What the exercise asks =
The first line of the data below and every line after it, through the one with "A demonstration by", must be transcribed without change.

(Data under study begins)

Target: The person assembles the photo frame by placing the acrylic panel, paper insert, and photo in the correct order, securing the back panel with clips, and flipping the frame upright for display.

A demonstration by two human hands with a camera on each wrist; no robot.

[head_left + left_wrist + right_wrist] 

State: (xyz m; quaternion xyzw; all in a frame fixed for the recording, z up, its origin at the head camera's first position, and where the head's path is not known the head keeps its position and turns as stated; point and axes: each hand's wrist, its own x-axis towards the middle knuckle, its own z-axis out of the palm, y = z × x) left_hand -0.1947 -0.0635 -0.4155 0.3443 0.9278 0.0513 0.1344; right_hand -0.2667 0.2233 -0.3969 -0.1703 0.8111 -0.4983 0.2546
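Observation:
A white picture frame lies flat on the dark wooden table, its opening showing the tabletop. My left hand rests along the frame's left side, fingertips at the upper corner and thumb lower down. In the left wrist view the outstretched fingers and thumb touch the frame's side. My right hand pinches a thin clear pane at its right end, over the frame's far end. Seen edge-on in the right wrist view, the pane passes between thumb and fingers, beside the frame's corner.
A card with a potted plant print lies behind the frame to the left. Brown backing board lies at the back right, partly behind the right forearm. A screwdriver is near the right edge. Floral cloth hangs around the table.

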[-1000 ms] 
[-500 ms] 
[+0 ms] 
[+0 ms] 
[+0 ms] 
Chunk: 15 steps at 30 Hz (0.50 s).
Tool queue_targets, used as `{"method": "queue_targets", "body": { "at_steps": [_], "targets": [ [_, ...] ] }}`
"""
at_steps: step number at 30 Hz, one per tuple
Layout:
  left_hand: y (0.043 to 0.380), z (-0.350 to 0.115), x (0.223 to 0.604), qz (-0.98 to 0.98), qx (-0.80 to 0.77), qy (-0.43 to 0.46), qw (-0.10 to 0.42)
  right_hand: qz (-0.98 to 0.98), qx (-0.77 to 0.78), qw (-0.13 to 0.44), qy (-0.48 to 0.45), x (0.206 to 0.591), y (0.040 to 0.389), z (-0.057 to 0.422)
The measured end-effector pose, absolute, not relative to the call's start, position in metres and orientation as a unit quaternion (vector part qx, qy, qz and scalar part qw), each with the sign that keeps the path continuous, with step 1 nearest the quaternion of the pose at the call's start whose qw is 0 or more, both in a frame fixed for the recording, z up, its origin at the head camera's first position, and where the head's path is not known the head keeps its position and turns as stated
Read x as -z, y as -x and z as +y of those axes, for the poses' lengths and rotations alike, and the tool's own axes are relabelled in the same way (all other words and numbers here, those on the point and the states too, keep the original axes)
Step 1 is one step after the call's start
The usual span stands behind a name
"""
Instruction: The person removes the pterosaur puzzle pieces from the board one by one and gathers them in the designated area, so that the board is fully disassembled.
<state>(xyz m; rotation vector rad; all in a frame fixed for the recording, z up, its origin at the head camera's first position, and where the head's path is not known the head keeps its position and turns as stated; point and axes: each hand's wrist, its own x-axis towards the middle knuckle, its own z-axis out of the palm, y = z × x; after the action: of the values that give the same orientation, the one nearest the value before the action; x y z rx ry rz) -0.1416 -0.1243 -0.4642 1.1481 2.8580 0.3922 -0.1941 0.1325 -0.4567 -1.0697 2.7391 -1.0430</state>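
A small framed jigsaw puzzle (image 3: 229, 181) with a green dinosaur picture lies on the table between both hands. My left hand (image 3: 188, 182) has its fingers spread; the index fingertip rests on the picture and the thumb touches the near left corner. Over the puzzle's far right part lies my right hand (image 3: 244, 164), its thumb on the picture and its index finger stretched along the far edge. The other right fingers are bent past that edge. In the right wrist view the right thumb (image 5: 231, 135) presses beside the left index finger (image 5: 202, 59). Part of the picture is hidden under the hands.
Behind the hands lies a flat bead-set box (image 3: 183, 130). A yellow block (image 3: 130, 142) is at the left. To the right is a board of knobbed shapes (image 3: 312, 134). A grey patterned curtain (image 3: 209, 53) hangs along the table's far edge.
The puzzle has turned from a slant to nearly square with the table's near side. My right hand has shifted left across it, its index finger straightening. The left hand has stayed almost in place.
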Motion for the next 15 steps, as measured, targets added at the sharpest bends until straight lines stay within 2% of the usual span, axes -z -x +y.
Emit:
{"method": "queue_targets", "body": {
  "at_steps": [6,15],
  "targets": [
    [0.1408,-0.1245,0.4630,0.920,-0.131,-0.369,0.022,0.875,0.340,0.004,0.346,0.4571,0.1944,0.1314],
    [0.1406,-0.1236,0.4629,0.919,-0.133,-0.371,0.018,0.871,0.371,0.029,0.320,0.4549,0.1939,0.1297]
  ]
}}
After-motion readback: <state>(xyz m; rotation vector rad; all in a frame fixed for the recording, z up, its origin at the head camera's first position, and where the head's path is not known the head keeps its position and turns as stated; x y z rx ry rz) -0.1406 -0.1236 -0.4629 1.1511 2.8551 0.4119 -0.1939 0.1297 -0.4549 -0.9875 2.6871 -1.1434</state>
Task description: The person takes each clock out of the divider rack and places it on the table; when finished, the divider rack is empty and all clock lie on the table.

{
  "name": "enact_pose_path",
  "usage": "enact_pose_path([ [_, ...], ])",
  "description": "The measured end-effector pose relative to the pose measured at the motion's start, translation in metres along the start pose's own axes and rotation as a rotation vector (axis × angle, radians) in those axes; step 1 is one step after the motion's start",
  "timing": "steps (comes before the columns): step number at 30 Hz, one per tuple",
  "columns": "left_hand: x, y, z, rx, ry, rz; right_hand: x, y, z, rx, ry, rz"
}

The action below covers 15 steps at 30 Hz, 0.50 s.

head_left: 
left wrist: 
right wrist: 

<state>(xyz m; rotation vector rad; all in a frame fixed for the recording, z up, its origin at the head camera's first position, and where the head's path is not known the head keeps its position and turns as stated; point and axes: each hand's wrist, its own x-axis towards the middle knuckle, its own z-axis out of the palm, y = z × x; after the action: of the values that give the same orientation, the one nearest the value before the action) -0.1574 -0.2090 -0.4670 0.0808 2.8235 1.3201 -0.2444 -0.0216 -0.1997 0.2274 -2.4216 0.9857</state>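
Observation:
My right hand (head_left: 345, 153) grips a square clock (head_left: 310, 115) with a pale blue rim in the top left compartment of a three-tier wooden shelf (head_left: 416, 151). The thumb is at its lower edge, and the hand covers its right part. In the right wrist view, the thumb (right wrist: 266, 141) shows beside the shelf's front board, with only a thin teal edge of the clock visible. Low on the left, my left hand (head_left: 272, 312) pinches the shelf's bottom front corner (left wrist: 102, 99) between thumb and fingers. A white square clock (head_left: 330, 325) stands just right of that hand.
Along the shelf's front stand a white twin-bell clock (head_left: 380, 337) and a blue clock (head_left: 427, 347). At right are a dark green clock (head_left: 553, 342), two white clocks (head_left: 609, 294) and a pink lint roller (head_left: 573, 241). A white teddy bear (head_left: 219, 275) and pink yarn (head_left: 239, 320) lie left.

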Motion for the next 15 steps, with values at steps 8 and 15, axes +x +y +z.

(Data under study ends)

Response below =
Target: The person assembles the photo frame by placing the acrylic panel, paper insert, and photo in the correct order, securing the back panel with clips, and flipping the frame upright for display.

A demonstration by two human hands with a camera on each wrist; no robot.

With this output, the exercise is done.